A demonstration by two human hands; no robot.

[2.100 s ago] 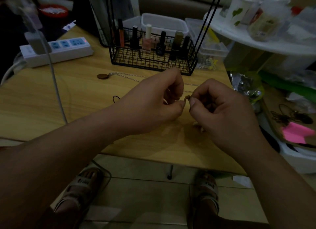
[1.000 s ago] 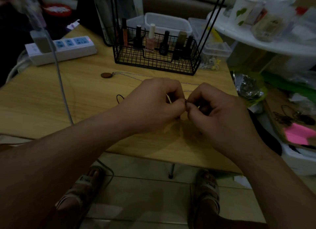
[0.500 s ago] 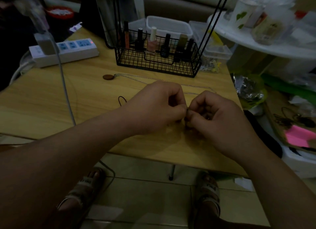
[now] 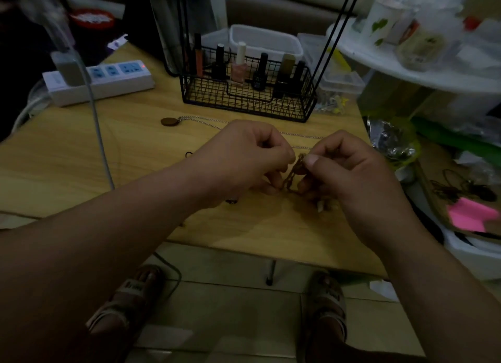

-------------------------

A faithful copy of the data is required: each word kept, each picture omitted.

* Solution
A demonstration by two human hands; no robot.

[2.100 s ago] 
[1.000 s ago] 
[0.500 s ago] 
[now] 

Output is finished, and nothing else is required.